This improvement led to the changing of our school's name in 1896 to Virginia Agricultural and Mechanical College and Polytechnic Institute. In 1944 the school again changed its name, this time it was shortened to Virginia Polytechnic Institute, or VPI.
Virginia Tech was an all-male school until the 1920s when women begin enrolling. Mary Brumfield received the first VPI degree awarded to a woman. Tech achieved full accreditation in 1923.
Blacks first enrolled at Tech in 1953 and Irving L. Peddrew III was the first to be admitted to Tech.
In 1966, Tech dropped the two-year corps training requirement for its male students and in 1973 women were allowed to join the Corps, making Tech the first school in the nation to allow women to join the Corps of Cadets.

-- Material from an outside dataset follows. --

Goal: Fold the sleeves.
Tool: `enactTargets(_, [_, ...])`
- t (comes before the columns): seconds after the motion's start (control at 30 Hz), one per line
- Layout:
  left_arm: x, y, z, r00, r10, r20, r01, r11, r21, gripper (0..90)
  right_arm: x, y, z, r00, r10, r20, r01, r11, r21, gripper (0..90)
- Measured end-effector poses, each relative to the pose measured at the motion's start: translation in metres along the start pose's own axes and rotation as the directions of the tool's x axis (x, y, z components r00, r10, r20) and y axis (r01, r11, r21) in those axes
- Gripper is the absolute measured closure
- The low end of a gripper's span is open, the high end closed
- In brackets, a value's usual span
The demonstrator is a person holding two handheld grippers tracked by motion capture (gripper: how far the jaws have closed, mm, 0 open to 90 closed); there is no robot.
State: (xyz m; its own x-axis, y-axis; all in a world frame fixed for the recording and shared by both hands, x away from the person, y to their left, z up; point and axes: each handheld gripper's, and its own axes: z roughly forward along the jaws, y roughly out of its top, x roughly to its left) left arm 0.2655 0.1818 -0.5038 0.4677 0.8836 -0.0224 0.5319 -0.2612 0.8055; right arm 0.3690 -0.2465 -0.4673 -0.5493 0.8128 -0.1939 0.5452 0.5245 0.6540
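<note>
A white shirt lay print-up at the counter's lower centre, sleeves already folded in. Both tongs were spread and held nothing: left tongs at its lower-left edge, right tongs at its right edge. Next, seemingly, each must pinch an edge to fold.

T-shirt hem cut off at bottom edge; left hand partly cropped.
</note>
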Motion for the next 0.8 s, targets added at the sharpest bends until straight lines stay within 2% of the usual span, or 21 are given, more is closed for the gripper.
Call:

The school got its current name, Virginia Polytechnic Institute and State University, in 1970 and in the early 1990s Tech authorized the official use of Virginia Tech as equivalent to its full name.
One question that Tech students hear all the time is, "What's a Hokie'? There are a couple of answers to this question and the shortest one is a supporter of Virginia Tech.
Another answer is that it is a term coined by O.M. Stull (class of 1896), who won a competition to create a cheer to commemorate the school's new name.
Virginia Tech has many traditions including the use of Hokie Stone. Most of the Tech's buildings are made of Hokie Stone, which, according to the Virginia Tech Web site, is "a native limestone common in southwest Virginia and parts of Tennessee and Alabama." Starting in the 1950s, Tech began operating its own quarry to produce Hokie Stone.
A resolution was passed in the 1990s by the Board of Visitors that decrees that the popular limestone must now appear on every building.
Another long lasting tradition is Tech's school colors of burnt orange and Chicago maroon, which were established in 1896. The "Hokie Effect" started in 2001, which involves all Hokie football fans wearing orange or maroon at two different home games of the season.
Football is also a huge part of Virginia Tech and has many traditions including "Skipper." Skipper is the cannon that is fired in Lane Stadium following the playing of the national anthem and again each time the football team scores.
Alton B. Harper Jr. and Homer Hadley Hickam, the two cadets who built the canon in 1964, named it in honor of John Kennedy.
The current image of the Hokie Bird made its debut during the football season opener against Clemson on Sept. 12, 1987.